# DATASET SECTION

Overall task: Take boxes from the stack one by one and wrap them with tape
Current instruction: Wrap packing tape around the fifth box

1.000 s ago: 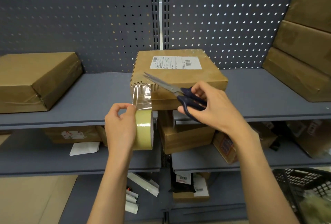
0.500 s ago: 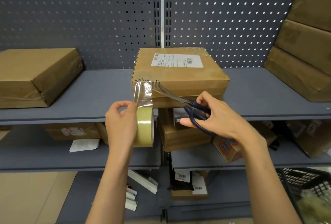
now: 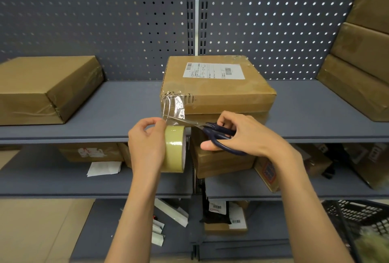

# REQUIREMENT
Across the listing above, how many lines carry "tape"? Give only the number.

# RESULT OF THIS EXERCISE
2